A recent survey conducted by William English, from the McDonough School of Business at Georgetown University, found “….that guns are used defensively by firearms owners in approximately 1.67 million incidents per year.” The number is the product of an exhaustive effort in early 2021, when roughly 54 thousand U.S. residents over the age of 18 were polled. In all,16,708 of the people who participated owned a firearm and, “…approximately a third of gun owners (31.1 percent) have used a firearm to defend themselves or their property, often on more than one occasion…” the study’s abstract explains.
“[I]n most defensive incidents (81.9 percent) no shot was fired,” English wrote, confirming the inaccuracy of studies that rely exclusively on shots-fired or injury reports provided by law enforcement or other government sources. “Handguns are the most common firearm employed for self-defense (used in 65.9 percent of defensive incidents)…,” he wrote. “Approximately a quarter (25.2 percent) of defensive incidents occurred within the gun owner's home, and approximately half (53.9 percent) occurred outside their home, but on their property. About one out of ten (9.1 percent) defensive gun uses occurred in public, and about one out of thirty (3.2 percent) occurred at work.”
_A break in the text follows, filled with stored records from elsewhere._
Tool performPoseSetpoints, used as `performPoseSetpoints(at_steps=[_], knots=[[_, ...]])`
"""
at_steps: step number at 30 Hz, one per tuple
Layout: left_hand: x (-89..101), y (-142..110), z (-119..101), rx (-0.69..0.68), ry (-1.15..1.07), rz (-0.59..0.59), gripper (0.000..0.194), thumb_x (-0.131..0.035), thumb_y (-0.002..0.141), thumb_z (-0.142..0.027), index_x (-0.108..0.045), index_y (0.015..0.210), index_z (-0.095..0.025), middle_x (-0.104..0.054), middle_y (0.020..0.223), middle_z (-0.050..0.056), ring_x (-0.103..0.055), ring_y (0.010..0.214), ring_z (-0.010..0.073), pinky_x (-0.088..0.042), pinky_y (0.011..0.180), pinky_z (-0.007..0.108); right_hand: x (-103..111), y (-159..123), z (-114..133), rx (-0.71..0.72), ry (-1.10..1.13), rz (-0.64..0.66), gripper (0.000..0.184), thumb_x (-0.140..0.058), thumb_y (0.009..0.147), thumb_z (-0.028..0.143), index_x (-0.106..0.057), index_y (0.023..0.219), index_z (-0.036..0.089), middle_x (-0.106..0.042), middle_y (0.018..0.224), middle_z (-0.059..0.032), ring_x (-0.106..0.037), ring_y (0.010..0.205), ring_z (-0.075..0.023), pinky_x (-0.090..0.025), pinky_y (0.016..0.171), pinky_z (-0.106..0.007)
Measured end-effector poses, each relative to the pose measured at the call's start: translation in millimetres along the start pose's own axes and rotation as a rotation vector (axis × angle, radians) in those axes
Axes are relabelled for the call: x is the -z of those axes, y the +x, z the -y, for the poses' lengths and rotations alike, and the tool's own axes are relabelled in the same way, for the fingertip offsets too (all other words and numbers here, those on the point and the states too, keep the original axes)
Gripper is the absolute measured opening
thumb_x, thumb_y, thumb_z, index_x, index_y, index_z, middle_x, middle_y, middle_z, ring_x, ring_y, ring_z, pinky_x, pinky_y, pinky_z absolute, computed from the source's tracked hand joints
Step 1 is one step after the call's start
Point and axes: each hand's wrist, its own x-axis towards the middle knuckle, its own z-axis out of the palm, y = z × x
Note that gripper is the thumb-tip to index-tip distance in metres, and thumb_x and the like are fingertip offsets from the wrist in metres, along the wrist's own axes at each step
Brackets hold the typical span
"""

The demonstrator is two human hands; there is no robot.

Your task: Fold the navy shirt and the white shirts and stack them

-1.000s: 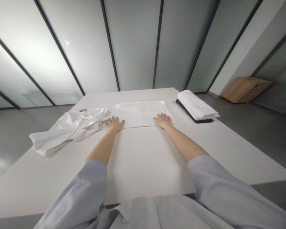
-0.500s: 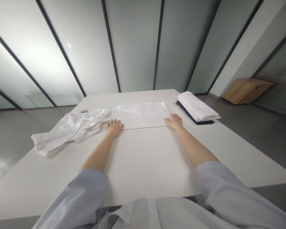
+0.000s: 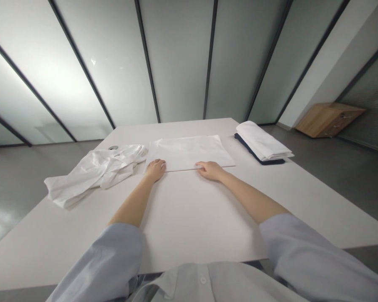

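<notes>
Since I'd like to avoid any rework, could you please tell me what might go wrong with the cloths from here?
If the left hand and right hand pull unevenly at its near edge, the flat white cloth might skew or crease. The left hand might also brush the rumpled white cloth close by. The folded white cloth could slide if its dark base were bumped.

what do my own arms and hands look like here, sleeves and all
Both arms wear loose sleeves of smooth, pale grey-lilac fabric, ending around the elbows and leaving the forearms uncovered. The left hand and right hand are bare, with no gloves. No watch, bracelet or cable shows on either wrist, and no markings stand out on the sleeves.
</notes>
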Motion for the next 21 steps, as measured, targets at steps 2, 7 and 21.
performPoseSetpoints(at_steps=[2,7,21], knots=[[1.7,-0.3,-1.3,-0.005,0.005,0.014,0.039,-0.038,0.094,-0.026,-0.061,0.124,-0.018,-0.060,0.131,0.010,-0.056,0.119,0.0216,-0.040,0.104,0.032,-1.6,-1.3,10.3,0.032,-0.055,0.038,0.044,-0.050,0.092,0.037,-0.059,0.134,0.026,-0.075,0.098,-0.0053,-0.068,0.089,-0.0225,-0.046,0.080,-0.029],[6.9,-3.4,-10.3,-0.006,0.049,0.068,0.037,-0.038,0.094,-0.031,-0.064,0.119,-0.021,-0.064,0.127,0.009,-0.058,0.116,0.0231,-0.042,0.101,0.035,1.4,-1.1,6.5,-0.026,-0.049,0.045,0.044,-0.048,0.093,0.043,-0.060,0.133,0.028,-0.070,0.120,-0.0047,-0.066,0.104,-0.0239,-0.047,0.088,-0.031],[15.0,-18.6,-77.3,-0.299,-0.340,0.301,0.036,-0.052,0.087,-0.043,-0.074,0.105,-0.022,-0.075,0.099,0.004,-0.069,0.089,0.0208,-0.049,0.085,0.029,-9.7,12.7,-55.1,-0.327,0.002,-0.076,0.052,-0.030,0.099,0.044,-0.038,0.147,0.025,-0.047,0.147,-0.0100,-0.044,0.132,-0.0274,-0.035,0.106,-0.040]])
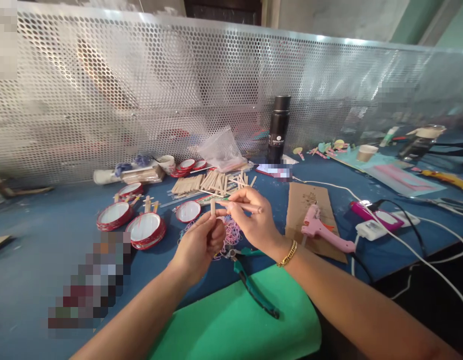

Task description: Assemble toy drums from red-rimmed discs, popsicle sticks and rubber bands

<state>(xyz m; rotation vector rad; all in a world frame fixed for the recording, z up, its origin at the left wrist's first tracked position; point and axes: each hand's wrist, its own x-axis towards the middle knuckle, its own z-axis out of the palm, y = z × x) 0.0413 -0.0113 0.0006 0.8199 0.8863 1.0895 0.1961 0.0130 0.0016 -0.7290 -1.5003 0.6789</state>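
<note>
My left hand (201, 242) is closed around a short upright wooden stick (212, 206). My right hand (252, 217) pinches a second wooden stick (242, 205) that lies across the top of the first one. Both hands hover above a small pile of pink rubber bands (233, 231) on the blue table (47, 250). Green-handled pliers (250, 282) lie just below my hands, partly on a green foam sheet (246, 320). A heap of loose wooden sticks (208, 182) lies behind the hands.
Several red-rimmed round lids (144, 229) sit to the left. A pink glue gun (321, 231) rests on cardboard (310, 200) at right, by a white power strip (377, 227) with cables. A black bottle (279, 129) and plastic bag (220, 150) stand before the perforated metal screen (141, 90).
</note>
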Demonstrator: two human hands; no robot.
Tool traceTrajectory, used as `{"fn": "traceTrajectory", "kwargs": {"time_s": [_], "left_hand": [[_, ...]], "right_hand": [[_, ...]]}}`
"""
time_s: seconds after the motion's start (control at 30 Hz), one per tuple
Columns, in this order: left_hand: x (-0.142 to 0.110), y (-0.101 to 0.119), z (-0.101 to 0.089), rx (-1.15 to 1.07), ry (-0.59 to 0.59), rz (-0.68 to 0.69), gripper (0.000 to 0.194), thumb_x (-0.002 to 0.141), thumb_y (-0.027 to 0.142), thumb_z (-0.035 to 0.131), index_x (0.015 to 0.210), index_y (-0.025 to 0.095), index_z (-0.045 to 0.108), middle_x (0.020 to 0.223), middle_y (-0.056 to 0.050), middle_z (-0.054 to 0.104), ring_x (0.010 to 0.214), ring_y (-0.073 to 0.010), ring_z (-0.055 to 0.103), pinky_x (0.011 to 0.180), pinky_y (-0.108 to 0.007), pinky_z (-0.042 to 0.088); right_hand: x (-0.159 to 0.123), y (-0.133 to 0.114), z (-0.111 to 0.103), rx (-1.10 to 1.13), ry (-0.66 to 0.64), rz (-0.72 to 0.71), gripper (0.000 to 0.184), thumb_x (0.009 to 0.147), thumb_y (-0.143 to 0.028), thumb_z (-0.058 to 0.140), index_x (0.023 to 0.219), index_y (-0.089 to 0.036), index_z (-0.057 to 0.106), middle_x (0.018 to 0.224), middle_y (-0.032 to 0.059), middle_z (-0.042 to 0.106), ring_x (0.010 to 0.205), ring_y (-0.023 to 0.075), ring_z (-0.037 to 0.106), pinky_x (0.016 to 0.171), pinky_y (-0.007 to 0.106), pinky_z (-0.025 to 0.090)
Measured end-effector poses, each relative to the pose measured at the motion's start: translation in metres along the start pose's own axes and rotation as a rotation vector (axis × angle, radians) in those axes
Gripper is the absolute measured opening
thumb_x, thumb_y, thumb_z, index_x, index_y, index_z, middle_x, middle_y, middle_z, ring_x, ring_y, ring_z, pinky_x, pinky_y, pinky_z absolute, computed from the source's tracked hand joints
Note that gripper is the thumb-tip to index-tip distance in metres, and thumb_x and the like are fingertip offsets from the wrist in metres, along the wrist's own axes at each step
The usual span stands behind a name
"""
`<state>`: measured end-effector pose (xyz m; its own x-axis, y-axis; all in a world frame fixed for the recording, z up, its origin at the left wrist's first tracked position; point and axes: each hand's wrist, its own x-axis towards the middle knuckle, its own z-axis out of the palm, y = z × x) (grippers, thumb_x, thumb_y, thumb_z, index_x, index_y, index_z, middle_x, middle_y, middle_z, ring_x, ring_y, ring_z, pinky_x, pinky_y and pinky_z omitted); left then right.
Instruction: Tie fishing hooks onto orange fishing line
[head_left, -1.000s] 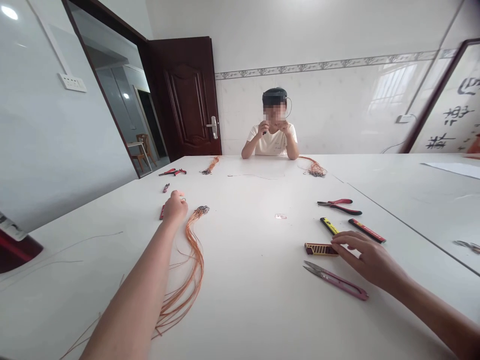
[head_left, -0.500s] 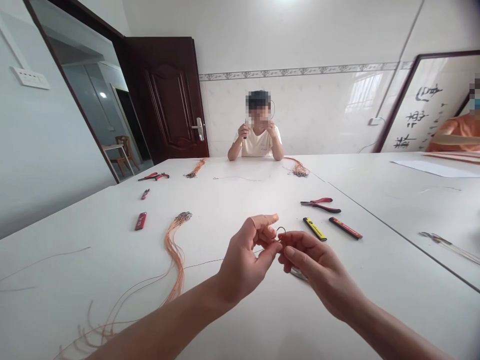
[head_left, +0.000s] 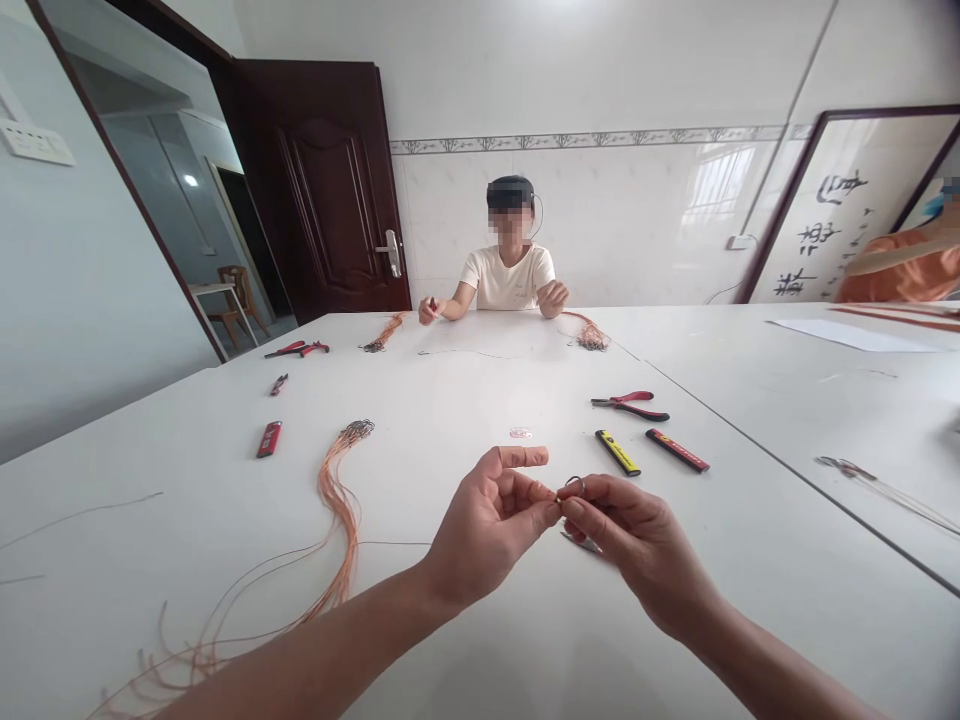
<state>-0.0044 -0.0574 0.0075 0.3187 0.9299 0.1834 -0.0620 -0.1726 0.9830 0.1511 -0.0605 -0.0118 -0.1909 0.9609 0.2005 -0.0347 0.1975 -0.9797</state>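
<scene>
My left hand (head_left: 491, 525) and my right hand (head_left: 637, 545) meet above the white table (head_left: 480, 620), fingertips pinched together on a small dark hook (head_left: 574, 487) with a thin line trailing left. A bundle of orange lines with hooks (head_left: 337, 510) lies on the table to the left of my left arm. Under my right hand the tip of a pair of snips (head_left: 581, 542) shows.
Red pliers (head_left: 628, 404), a yellow-black tool (head_left: 617, 452) and a red-black tool (head_left: 676, 450) lie right of centre. A red lighter (head_left: 269, 439) lies at left. A person (head_left: 510, 265) sits across the table with more orange bundles (head_left: 384, 332). Another person's orange sleeve (head_left: 900, 270) is at far right.
One second ago my hands were apart, left at the bundle's hooks, right near the tools. They have come together on the hook. The person opposite lowered both hands to the table.
</scene>
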Motion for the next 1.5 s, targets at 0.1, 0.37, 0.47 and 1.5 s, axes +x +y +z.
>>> {"fn": "traceTrajectory", "kwargs": {"time_s": [0.1, 0.37, 0.47, 1.5], "left_hand": [[0.000, -0.001, -0.001, -0.037, 0.007, -0.061, 0.036, 0.073, 0.027, 0.061, 0.105, 0.019, 0.046, 0.071, 0.000, 0.056, 0.068, -0.0128, 0.054, 0.062, -0.028, 0.042], [-0.002, -0.005, 0.002, -0.141, -0.013, -0.073, 0.031, 0.073, 0.022, 0.061, 0.100, 0.019, 0.046, 0.068, 0.002, 0.053, 0.065, -0.0116, 0.054, 0.063, -0.029, 0.042], [-0.003, -0.004, 0.003, -0.161, 0.004, -0.078, 0.030, 0.073, 0.019, 0.060, 0.100, 0.019, 0.046, 0.066, 0.003, 0.053, 0.064, -0.0103, 0.053, 0.062, -0.027, 0.041], [-0.005, -0.008, 0.010, -0.146, 0.057, -0.037, 0.025, 0.074, 0.014, 0.057, 0.096, 0.021, 0.046, 0.064, 0.004, 0.055, 0.065, -0.0095, 0.054, 0.062, -0.024, 0.042]], "right_hand": [[-0.001, 0.002, -0.002, 0.049, -0.048, 0.049, 0.017, 0.077, -0.036, 0.057, 0.087, -0.023, 0.061, 0.073, -0.0004, 0.054, 0.065, 0.0098, 0.048, 0.063, 0.025, 0.044], [0.000, 0.004, 0.001, 0.075, -0.037, 0.086, 0.015, 0.076, -0.035, 0.059, 0.079, -0.020, 0.061, 0.069, -0.0012, 0.053, 0.063, 0.0091, 0.046, 0.063, 0.025, 0.041], [0.000, 0.005, 0.001, 0.132, -0.044, 0.116, 0.014, 0.076, -0.034, 0.059, 0.079, -0.021, 0.061, 0.072, -0.0014, 0.053, 0.063, 0.0087, 0.045, 0.064, 0.025, 0.039], [-0.004, 0.006, 0.002, 0.111, 0.003, 0.034, 0.013, 0.076, -0.032, 0.058, 0.078, -0.020, 0.059, 0.072, 0.0002, 0.055, 0.067, 0.0109, 0.050, 0.064, 0.025, 0.045]]}}
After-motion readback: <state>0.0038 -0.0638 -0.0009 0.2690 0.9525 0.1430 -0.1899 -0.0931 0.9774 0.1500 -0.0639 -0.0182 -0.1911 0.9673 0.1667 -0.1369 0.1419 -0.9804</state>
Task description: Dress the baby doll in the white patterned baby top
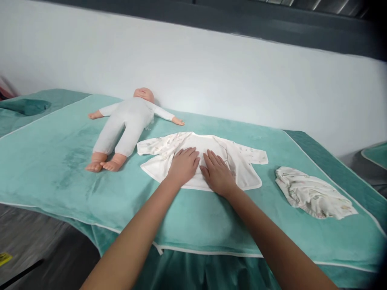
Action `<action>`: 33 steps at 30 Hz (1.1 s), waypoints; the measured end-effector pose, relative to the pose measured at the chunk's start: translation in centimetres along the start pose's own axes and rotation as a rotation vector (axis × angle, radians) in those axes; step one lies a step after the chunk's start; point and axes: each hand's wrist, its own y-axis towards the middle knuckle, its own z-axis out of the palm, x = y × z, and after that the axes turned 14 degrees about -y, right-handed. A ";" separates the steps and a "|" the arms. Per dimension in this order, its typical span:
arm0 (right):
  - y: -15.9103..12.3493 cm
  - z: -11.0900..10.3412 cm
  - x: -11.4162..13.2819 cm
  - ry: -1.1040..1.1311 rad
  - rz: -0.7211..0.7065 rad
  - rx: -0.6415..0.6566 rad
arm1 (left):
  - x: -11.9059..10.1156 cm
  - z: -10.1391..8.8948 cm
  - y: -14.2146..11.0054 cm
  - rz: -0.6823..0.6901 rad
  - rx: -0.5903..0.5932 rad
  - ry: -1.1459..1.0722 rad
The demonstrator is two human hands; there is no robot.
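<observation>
A small white baby shirt (pixel 199 141) with a faint print on its sleeves lies spread open on the green cloth. My left hand (pixel 184 164) rests flat on its inner middle, fingers stretched out. Beside it, my right hand (pixel 218 171) also lies flat on the fabric, its fingers extended and slightly apart. The two hands are close together but not touching. Neither grips anything. Up and left of the shirt, a baby doll (pixel 127 117) with a white body lies on its back, arms spread, its feet toward me.
A crumpled printed white cloth (pixel 314 193) lies to the right of the shirt. Green velvety cloth (pixel 75 185) with white piping covers the bed. A white wall (pixel 211 76) stands behind it. The front edge drops to a grey floor (pixel 30 233) at lower left.
</observation>
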 end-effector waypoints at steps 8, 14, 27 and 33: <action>-7.5 -2.8 -2.0 0.200 -0.075 -0.067 | -1.8 -3.1 -9.6 0.048 -0.035 -0.156; -10.3 -3.0 -4.7 0.092 -0.087 -0.094 | -2.0 -3.3 -10.9 -0.036 -0.061 -0.120; -7.8 -6.0 -3.9 0.304 -0.058 0.041 | 2.0 -4.6 -10.6 -0.178 -0.591 0.139; 2.9 -3.1 1.1 0.919 0.295 0.111 | 4.0 -6.2 -7.8 -0.346 -0.437 0.157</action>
Nearly 82 million Americans own at least one gun, according to English’s findings, and they don’t fit the historical stereotype. Overall, females account for 42.2 percent of the ownership. More than a quarter of African Americans in the United States own guns (25.4 percent), 28.3 percent of the Hispanic population does and so do 19.4 percent of Asians. The figure is 34.3 percent among white Americans.
Roughly 415 million firearms are owned by Americans, 171 million of them handguns. There are 146 million rifles and 98 million shotguns, according to the survey results. Thirty-nine million people, roughly, have owned or own magazines with a capacity larger than ten rounds and 24.6 million have possessed, or currently do, a modern sporting rifle.